The carrier pulled out with no issues:









back side:









Front (with spillway from underneath):









Small roots did penetrate the purigen pillow, pulled out ok though:









The sponge from the top of the stack - I picked this coarse black sponge on purpose as a "growing media" for the plants to root into (it's from a marineland canister)









Re-assembled - new purigen on the bottom this time, keep te roots away and the pre-filter is doing all the mechanical work:









Back in filter body, plants a little beat up but they grew back in real quick!


----------



## pweifan

I really like this setup a lot. For some reason, I don't think the Wandering Jew "fits". Maybe because I associate it as a house plant and not a terrarium plant in my head? Anyhow, that's the only thing I'd change, but that's just personal preference. This is an excellent setup. Nice job!


----------



## jbrady33

pweifan said:


> I really like this setup a lot. For some reason, I don't think the Wandering Jew "fits". Maybe because I associate it as a house plant and not a terrarium plant in my head? Anyhow, that's the only thing I'd change, but that's just personal preference. This is an excellent setup. Nice job!

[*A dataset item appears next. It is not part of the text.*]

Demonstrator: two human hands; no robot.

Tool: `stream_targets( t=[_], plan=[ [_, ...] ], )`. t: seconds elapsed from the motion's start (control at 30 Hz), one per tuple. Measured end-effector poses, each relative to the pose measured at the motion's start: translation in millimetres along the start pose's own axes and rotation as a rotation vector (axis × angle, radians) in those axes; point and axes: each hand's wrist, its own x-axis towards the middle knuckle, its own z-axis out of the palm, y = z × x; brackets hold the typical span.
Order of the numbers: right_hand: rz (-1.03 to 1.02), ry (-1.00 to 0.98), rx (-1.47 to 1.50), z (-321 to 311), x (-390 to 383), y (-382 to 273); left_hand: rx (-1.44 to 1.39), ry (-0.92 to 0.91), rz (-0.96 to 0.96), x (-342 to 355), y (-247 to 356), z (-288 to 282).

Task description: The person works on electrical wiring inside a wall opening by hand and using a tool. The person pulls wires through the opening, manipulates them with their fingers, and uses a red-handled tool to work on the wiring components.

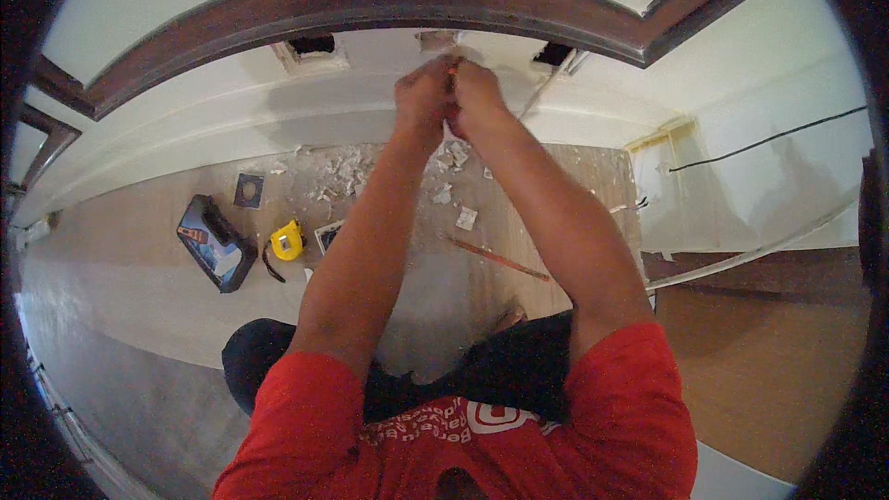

I agree - it's a little bulky too. When I get a chance I plan on potting it and letting the ludwigia & clover-stuff take over again. Would love if the mosses and rabbits foot fern could keep up, or even something like sag or chain sword sticking up!


----------



## pweifan

UG would be beautiful. It might not be humid enough for UG, though...

By the way, I laugh at your signature almost every time I read it


----------



## kcartwright856

I am in LOVE with this!

I keep my tank VERY over-filtered due to messy puffers and with my recent tank size downgrade, circulation is a bit harsh.

Would something like this help diffuse the situation?


----------



## aparker

I too have a planted hob with some l repens among other things. Everything is going strong except the ludwigia! Have you found its growth to be slow emersed or should I change things up? It might also have something to do with the size of the cuttings I started with (very small).


----------



## jbrady33

kcartwright856 said:


> I am in LOVE with this!
> 
> I keep my tank VERY over-filtered due to messy puffers and with my recent tank size downgrade, circulation is a bit harsh.
> 
> Would something like this help diffuse the situation?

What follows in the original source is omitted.